:: Brief ::
Output the full listing exactly, character for character.

:: Source material ::
━━━━

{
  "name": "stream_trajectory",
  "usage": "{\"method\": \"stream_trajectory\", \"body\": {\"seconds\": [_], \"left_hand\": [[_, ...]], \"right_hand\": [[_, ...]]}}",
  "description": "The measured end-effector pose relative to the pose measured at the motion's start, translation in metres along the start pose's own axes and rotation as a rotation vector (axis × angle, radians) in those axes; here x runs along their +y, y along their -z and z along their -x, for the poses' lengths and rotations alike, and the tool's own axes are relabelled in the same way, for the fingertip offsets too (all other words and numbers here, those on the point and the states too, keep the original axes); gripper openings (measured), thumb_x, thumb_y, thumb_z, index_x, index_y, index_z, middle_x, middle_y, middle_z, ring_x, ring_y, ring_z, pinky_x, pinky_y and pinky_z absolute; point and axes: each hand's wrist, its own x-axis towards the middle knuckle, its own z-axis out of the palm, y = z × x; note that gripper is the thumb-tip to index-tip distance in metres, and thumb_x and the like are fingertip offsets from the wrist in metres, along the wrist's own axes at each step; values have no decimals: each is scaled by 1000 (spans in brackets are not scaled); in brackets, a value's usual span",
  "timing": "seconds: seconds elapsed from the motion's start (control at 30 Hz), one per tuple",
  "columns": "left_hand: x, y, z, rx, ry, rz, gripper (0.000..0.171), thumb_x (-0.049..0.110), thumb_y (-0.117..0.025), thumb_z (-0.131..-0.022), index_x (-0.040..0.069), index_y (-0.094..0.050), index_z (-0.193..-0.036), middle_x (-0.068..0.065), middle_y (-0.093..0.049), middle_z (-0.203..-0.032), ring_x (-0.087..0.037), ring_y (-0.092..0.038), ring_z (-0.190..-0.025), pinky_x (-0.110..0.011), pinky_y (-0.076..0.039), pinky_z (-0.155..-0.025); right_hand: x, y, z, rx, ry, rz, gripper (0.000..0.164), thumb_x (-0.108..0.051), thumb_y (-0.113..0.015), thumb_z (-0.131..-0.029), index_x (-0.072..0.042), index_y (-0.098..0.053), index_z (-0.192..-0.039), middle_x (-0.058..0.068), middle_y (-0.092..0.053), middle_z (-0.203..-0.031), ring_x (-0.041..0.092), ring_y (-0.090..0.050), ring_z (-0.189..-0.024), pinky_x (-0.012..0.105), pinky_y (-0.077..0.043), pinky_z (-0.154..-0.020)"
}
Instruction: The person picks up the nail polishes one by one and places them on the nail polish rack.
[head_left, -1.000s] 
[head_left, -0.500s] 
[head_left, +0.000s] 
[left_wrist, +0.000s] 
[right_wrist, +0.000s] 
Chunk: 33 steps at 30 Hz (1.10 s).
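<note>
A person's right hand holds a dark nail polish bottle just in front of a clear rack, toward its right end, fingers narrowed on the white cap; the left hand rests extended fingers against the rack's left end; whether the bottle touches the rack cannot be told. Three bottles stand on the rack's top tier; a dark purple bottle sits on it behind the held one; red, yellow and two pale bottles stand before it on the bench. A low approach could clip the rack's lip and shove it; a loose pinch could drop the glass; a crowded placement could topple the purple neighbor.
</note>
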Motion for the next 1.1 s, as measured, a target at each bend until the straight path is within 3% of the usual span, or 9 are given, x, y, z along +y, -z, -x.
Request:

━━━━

:: Answer to this exercise ::
{
  "name": "stream_trajectory",
  "usage": "{\"method\": \"stream_trajectory\", \"body\": {\"seconds\": [_], \"left_hand\": [[_, ...]], \"right_hand\": [[_, ...]]}}",
  "description": "The measured end-effector pose relative to the pose measured at the motion's start, translation in metres along the start pose's own axes and rotation as a rotation vector (axis × angle, radians) in those axes; here x runs along their +y, y along their -z and z along their -x, for the poses' lengths and rotations alike, and the tool's own axes are relabelled in the same way, for the fingertip offsets too (all other words and numbers here, those on the point and the states too, keep the original axes); gripper openings (measured), thumb_x, thumb_y, thumb_z, index_x, index_y, index_z, middle_x, middle_y, middle_z, ring_x, ring_y, ring_z, pinky_x, pinky_y and pinky_z absolute; point and axes: each hand's wrist, its own x-axis towards the middle knuckle, its own z-axis out of the palm, y = z × x; note that gripper is the thumb-tip to index-tip distance in metres, and thumb_x and the like are fingertip offsets from the wrist in metres, along the wrist's own axes at each step; values have no decimals: each is scaled by 1000 (spans in brackets are not scaled); in brackets, a value's usual span",
  "timing": "seconds: seconds elapsed from the motion's start (control at 30 Hz), one per tuple",
  "columns": "left_hand: x, y, z, rx, ry, rz, gripper (0.000..0.171), thumb_x (-0.049..0.110), thumb_y (-0.117..0.025), thumb_z (-0.131..-0.022), index_x (-0.040..0.069), index_y (-0.094..0.050), index_z (-0.193..-0.036), middle_x (-0.068..0.065), middle_y (-0.093..0.049), middle_z (-0.203..-0.032), ring_x (-0.087..0.037), ring_y (-0.092..0.038), ring_z (-0.190..-0.025), pinky_x (-0.110..0.011), pinky_y (-0.076..0.039), pinky_z (-0.155..-0.025); right_hand: x, y, z, rx, ry, rz, gripper (0.000..0.164), thumb_x (-0.108..0.051), thumb_y (-0.113..0.015), thumb_z (-0.131..-0.029), index_x (-0.072..0.042), index_y (-0.098..0.053), index_z (-0.192..-0.039), middle_x (-0.058..0.068), middle_y (-0.092..0.053), middle_z (-0.203..-0.031), ring_x (-0.041..0.092), ring_y (-0.090..0.050), ring_z (-0.189..-0.024), pinky_x (-0.012..0.105), pinky_y (-0.077..0.043), pinky_z (-0.154..-0.020)"
}
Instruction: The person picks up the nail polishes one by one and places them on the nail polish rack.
[head_left, -1.000s] 
[head_left, -0.500s] 
[head_left, +0.000s] 
[left_wrist, +0.000s] 
[right_wrist, +0.000s] 
Chunk: 33 steps at 30 Hz (1.10 s).
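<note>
A person's right hand holds a dark nail polish bottle just in front of a clear rack, toward its right end, fingers narrowed on the white cap; the left hand rests extended fingers against the rack's left end; whether the bottle touches the rack cannot be told. Three bottles stand on the rack's top tier; a dark purple bottle sits on it behind the held one; red, yellow and two pale bottles stand before it on the bench. A low approach could clip the rack's lip and shove it; a loose pinch could drop the glass; a crowded placement could topple the purple neighbor.
</note>
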Motion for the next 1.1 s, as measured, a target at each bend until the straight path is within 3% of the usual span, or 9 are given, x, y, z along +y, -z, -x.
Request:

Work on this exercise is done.